Молодой монах пошел к авве Пафнутию, потому что ему как-то не сиделось в пустыне – он думал, что ничего не добился. Авва Пафнутий сказал: «Сиди в келье, молись по одному разу утром, вечером и ночью. Когда хочешь есть – ешь, когда хочешь пить – пей, хочешь спать – спи. И оставайся в пустыне». Монах не успокоился. Нетрудно представить, как он говорил себе: «Разве это жизнь для пылкого христианина?» Он пошел к авве Иоанну, который подтвердил совет Пафнутия, только прибавил: «Не молись, просто сиди в келье». Наконец монах пошел к авве Арсению, который сказал ему делать то, что советуют первые отцы.
Суть ясна. Ты не можешь поистине молиться, не говоря уже о какой-то особой «духовности», пока не сумеешь жить, где ты есть. Просто живя в келье, ты увидишь себя самого, твои настоящие, истинные нужды и способности. Нельзя поститься с пользой, вообще ограничивать пищу, питье и сон, пока ты не узнал, в чем ты действительно нуждаешься.
Если нет вот этого основания: ты не знаешь себя, не умеешь видеть то, что ты есть – ты никак не можешь помочь людям. Вот очень типичный рассказ о трех братьях. Все они хотели жить, как истинные христиане. Один пошел помогать больным, другой стал мирить враждующих, третий удалился в пустыню. Через некоторое время двое первых признали, что у них ничего не выходит. Они пошли к третьему брату, монаху, и он разыграл перед ними притчу: налил в миску воды и посмотрел в нее. Сперва в ней ничего толком не отражалось, потом вода улеглась, отразились их лица. Вот, объяснил он, пока вы не обретете мира, вы не увидите себя и не узнаете, в чем вы неправы. Подразумевается, что без этого невозможно помочь другим.

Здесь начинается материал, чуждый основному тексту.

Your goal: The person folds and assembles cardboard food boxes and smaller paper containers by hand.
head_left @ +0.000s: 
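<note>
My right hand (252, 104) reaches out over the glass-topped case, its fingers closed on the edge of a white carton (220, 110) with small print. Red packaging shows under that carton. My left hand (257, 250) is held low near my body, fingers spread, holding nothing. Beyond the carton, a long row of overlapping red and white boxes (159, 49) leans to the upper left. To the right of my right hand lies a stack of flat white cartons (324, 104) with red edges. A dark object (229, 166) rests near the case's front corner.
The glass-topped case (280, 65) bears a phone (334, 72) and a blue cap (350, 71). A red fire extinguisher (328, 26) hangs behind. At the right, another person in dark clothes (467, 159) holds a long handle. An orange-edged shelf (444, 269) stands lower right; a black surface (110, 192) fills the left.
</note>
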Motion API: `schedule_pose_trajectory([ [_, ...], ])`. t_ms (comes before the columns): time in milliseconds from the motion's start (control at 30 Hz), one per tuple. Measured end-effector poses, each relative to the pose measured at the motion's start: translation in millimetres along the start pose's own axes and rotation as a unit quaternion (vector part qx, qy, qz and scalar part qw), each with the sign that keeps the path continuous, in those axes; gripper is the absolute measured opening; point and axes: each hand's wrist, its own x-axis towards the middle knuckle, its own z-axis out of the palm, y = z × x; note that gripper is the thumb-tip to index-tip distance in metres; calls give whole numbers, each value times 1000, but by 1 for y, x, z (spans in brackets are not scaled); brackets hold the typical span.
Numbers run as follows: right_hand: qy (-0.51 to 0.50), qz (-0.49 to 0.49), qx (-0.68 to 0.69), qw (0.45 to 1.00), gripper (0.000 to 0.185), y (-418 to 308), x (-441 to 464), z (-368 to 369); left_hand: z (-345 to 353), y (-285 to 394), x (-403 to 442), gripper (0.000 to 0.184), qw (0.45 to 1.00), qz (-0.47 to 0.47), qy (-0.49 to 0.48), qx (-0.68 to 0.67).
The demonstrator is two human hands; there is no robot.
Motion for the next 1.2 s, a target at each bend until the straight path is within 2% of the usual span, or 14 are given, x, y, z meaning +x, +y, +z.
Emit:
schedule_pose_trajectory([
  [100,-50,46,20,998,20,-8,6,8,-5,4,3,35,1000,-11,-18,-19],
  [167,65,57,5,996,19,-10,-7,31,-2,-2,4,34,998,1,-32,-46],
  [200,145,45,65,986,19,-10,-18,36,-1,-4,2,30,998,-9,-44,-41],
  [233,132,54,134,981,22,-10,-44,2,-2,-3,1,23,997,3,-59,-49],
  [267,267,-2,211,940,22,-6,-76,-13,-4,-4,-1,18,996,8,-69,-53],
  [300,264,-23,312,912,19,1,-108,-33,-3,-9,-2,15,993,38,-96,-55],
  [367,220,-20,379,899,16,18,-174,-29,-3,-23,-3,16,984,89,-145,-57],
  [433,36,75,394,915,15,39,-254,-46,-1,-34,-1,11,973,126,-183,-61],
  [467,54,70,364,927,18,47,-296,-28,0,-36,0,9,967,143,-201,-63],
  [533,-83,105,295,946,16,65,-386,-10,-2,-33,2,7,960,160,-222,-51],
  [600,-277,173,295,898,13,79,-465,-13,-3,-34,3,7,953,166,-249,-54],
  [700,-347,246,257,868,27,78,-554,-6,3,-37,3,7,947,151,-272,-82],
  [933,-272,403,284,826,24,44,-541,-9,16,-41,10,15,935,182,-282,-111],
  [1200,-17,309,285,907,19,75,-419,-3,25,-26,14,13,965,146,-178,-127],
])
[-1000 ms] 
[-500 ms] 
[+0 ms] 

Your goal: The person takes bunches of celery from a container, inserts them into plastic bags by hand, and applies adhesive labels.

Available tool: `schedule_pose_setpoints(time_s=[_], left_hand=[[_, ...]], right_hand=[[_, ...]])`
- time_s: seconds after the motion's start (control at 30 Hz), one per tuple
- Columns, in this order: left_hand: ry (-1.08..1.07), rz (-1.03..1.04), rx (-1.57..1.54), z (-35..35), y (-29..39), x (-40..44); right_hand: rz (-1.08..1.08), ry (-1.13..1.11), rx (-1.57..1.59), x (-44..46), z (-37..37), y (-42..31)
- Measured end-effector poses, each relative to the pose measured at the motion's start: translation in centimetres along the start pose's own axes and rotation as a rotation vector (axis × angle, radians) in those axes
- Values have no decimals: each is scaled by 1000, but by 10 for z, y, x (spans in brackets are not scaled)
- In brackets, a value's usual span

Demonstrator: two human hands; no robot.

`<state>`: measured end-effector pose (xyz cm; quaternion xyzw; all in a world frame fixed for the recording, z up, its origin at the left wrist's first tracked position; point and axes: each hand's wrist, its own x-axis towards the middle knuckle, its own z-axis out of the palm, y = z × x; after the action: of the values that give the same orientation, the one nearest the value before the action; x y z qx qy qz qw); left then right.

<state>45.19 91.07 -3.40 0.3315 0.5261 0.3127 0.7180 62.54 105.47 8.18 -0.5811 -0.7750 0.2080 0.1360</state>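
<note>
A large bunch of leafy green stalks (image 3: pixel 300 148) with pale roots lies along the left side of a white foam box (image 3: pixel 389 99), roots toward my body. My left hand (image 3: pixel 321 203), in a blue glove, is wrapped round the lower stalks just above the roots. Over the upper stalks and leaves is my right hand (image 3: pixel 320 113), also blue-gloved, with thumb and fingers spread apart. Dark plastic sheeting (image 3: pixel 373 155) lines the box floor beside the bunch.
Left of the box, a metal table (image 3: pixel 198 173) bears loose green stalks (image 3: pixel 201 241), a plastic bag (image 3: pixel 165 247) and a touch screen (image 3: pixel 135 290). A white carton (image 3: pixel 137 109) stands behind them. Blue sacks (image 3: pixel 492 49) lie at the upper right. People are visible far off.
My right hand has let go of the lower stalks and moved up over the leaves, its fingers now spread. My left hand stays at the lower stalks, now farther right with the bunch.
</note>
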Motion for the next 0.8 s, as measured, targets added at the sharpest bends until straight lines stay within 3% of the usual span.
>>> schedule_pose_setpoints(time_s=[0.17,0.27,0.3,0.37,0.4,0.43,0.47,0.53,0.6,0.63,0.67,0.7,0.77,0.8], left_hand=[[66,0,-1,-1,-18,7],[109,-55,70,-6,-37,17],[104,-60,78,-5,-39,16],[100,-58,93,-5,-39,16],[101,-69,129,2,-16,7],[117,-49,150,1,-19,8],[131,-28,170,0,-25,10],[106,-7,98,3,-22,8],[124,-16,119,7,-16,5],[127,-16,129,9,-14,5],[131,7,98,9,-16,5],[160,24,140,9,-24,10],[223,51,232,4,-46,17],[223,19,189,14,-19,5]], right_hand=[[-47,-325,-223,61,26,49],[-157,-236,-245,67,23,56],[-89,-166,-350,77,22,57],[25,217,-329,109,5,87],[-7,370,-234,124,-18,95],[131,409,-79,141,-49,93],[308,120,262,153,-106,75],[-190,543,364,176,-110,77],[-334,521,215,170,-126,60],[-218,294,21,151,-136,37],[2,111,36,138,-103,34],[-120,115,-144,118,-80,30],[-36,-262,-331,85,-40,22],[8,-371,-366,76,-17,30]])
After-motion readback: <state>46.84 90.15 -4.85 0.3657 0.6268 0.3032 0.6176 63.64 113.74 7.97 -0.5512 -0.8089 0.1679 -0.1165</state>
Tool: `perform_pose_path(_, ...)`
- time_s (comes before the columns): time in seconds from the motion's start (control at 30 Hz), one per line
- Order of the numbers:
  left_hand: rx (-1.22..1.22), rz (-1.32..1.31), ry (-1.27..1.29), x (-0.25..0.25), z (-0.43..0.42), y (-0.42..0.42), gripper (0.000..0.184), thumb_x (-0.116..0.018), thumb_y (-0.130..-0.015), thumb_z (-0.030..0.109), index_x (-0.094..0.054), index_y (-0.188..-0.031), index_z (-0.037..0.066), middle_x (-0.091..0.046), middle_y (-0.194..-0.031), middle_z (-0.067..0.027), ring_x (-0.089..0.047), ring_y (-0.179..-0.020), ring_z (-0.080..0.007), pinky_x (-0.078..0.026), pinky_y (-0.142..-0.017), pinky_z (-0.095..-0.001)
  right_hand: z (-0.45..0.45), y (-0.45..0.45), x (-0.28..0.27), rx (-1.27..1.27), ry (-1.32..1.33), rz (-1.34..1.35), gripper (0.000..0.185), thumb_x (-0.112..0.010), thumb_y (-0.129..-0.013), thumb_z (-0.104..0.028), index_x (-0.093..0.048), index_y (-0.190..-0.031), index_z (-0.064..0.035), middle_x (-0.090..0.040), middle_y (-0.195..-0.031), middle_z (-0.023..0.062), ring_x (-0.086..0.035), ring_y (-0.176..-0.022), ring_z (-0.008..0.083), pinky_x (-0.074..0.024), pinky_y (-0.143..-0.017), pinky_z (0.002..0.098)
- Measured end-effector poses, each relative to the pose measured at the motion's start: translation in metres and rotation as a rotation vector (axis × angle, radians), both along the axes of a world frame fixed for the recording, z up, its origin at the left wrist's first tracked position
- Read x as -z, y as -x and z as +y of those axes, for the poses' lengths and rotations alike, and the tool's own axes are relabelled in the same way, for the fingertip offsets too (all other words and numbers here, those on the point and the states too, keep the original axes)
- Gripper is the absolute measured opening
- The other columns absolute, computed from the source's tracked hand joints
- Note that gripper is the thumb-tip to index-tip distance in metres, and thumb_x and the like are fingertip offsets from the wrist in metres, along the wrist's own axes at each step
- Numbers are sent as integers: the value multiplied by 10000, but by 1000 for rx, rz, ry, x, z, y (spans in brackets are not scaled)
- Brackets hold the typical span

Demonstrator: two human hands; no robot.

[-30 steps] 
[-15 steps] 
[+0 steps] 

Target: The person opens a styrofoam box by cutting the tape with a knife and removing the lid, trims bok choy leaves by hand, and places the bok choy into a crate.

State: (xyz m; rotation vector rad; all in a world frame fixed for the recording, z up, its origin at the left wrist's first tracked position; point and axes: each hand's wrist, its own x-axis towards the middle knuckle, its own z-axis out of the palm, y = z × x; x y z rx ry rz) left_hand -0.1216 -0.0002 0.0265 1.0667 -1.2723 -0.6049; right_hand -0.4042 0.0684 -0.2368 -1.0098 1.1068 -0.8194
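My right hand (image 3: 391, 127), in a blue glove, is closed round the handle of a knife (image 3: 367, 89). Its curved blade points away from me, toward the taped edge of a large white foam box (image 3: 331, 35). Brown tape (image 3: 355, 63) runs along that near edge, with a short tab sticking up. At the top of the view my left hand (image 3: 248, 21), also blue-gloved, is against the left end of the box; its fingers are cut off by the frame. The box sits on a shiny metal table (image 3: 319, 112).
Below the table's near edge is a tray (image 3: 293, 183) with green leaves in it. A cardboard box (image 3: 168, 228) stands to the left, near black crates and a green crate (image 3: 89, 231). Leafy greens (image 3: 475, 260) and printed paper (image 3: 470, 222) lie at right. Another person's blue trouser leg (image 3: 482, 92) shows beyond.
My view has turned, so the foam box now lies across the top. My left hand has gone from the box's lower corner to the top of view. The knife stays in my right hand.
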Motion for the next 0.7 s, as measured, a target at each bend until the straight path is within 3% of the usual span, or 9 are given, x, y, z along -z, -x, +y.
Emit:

Иногда кажется, что пустынники скорее избегают той ответственности, которую налагает братская любовь; на самом же деле, они просто поняли, что спеша кого-то облагодетельствовать, скорее навредишь, чем поможешь. Авва Матой говорит: «Когда я был молод, я решил творить добро. Теперь, когда я стар, я вижу, что не сделал ни одного доброго дела». Авва Пимен, в том же самом духе, советует другому монаху поселиться там, где он «не повредит ближнему».
Это совсем не значит, что пустынники просто вычеркнули милосердие. Сам св. Антоний учил, что жизнь и смерть зависят от ближних: приобретем брата – приобретем Бога, обидим брата – обидим Христа. Но такую любовь лучше всего проявлять очень просто и прямо, а не в суете опеки. Этикет пустыни требовал накормить любого гостя и поесть вместе с ним, это ставилось выше поста. Кассиан рассказывает, как он еще с одним монахом пришел к старцу, и тот предложил им поесть. Они и так много съели (видимо, у других братьев), а старец сказал, что сам уже ел шесть раз, с каждым гостем.
Самым важным проявлением любви считалось то, чтобы никто не вмешивался в чужие дела, а главное – не делал замечаний. Даже если он видит, что можно сделать лучше, нельзя этого говорить, пока не спросят; Мало того: если ты видишь, что кто-то грешит, смирись перед Богом и молчи. Однажды авва Исаак пришел в одно место, где обитало несколько братьев, и осудил – молча, в сердце – одного из них. Когда он вернулся к себе, дверь преградил ангел, который сказал: «Господь послал меня спросить, что Ему делать с братом, которого ты осудил».